[DATASET EXTRACT]
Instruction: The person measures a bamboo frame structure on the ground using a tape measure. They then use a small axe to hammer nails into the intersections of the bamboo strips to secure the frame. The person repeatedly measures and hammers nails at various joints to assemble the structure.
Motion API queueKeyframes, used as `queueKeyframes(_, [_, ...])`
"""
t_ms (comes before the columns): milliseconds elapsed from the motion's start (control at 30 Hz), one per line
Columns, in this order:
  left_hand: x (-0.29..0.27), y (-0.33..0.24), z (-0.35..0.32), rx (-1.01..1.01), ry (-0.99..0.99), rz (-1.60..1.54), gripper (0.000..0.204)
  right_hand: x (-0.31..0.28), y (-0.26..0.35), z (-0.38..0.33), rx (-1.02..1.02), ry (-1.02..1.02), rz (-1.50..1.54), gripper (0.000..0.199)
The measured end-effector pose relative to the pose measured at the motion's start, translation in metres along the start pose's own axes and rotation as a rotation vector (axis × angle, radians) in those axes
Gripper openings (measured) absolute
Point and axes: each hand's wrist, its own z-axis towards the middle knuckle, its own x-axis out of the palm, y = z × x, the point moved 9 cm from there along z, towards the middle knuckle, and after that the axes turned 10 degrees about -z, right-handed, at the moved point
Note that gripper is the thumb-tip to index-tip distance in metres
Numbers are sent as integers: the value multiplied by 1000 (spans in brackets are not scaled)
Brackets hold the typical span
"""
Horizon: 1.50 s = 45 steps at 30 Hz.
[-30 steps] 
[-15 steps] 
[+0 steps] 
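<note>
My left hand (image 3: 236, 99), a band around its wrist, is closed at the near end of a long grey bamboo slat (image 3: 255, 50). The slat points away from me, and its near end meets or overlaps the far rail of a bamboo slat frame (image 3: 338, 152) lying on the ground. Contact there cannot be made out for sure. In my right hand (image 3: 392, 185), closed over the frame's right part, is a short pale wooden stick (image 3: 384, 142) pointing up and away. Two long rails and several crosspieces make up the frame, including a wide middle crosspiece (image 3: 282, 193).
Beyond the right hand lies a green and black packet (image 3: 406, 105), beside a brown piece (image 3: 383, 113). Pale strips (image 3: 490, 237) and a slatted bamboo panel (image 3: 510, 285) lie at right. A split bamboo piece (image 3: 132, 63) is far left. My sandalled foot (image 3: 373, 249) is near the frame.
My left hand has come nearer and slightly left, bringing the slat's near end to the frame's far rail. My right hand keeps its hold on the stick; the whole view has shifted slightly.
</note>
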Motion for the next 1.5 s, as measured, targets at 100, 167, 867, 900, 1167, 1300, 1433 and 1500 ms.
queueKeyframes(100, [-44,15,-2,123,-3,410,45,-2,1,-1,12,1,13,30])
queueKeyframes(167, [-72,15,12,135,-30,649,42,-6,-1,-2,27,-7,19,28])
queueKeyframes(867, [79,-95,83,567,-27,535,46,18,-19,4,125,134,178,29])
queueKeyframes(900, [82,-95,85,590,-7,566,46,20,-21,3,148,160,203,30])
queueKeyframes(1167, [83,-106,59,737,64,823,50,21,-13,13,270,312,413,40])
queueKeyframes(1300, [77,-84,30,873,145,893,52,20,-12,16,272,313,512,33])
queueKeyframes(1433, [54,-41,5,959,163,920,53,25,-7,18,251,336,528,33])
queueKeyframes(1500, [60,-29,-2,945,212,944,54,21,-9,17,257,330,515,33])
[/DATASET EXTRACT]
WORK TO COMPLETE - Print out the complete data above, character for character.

EXERCISE SOLUTION -
Instruction: The person measures a bamboo frame structure on the ground using a tape measure. They then use a small axe to hammer nails into the intersections of the bamboo strips to secure the frame. The person repeatedly measures and hammers nails at various joints to assemble the structure.
Motion API queueKeyframes, used as `queueKeyframes(_, [_, ...])`
"""
t_ms (comes before the columns): milliseconds elapsed from the motion's start (control at 30 Hz), one per line
Columns, in this order:
  left_hand: x (-0.29..0.27), y (-0.33..0.24), z (-0.35..0.32), rx (-1.01..1.01), ry (-0.99..0.99), rz (-1.60..1.54), gripper (0.000..0.204)
  right_hand: x (-0.31..0.28), y (-0.26..0.35), z (-0.38..0.33), rx (-1.02..1.02), ry (-1.02..1.02), rz (-1.50..1.54), gripper (0.000..0.199)
The measured end-effector pose relative to the pose measured at the motion's start, translation in metres along the start pose's own axes and rotation as a rotation vector (axis × angle, radians) in those axes
Gripper openings (measured) absolute
Point and axes: each hand's wrist, its own z-axis towards the middle knuckle, its own x-axis out of the palm, y = z × x, the point moved 9 cm from there along z, towards the middle knuckle, and after that the axes turned 10 degrees about -z, right-handed, at the moved point
Note that gripper is the thumb-tip to index-tip distance in metres
Numbers are sent as integers: the value multiplied by 1000 (spans in brackets are not scaled)
Brackets hold the typical span
"""
Horizon: 1.50 s = 45 steps at 30 Hz.
[-30 steps] 
[-15 steps] 
[+0 steps] 
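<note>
My left hand (image 3: 236, 99), a band around its wrist, is closed at the near end of a long grey bamboo slat (image 3: 255, 50). The slat points away from me, and its near end meets or overlaps the far rail of a bamboo slat frame (image 3: 338, 152) lying on the ground. Contact there cannot be made out for sure. In my right hand (image 3: 392, 185), closed over the frame's right part, is a short pale wooden stick (image 3: 384, 142) pointing up and away. Two long rails and several crosspieces make up the frame, including a wide middle crosspiece (image 3: 282, 193).
Beyond the right hand lies a green and black packet (image 3: 406, 105), beside a brown piece (image 3: 383, 113). Pale strips (image 3: 490, 237) and a slatted bamboo panel (image 3: 510, 285) lie at right. A split bamboo piece (image 3: 132, 63) is far left. My sandalled foot (image 3: 373, 249) is near the frame.
My left hand has come nearer and slightly left, bringing the slat's near end to the frame's far rail. My right hand keeps its hold on the stick; the whole view has shifted slightly.
</note>
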Motion for the next 1.5 s, as measured, targets at 100, 167, 867, 900, 1167, 1300, 1433 and 1500 ms.
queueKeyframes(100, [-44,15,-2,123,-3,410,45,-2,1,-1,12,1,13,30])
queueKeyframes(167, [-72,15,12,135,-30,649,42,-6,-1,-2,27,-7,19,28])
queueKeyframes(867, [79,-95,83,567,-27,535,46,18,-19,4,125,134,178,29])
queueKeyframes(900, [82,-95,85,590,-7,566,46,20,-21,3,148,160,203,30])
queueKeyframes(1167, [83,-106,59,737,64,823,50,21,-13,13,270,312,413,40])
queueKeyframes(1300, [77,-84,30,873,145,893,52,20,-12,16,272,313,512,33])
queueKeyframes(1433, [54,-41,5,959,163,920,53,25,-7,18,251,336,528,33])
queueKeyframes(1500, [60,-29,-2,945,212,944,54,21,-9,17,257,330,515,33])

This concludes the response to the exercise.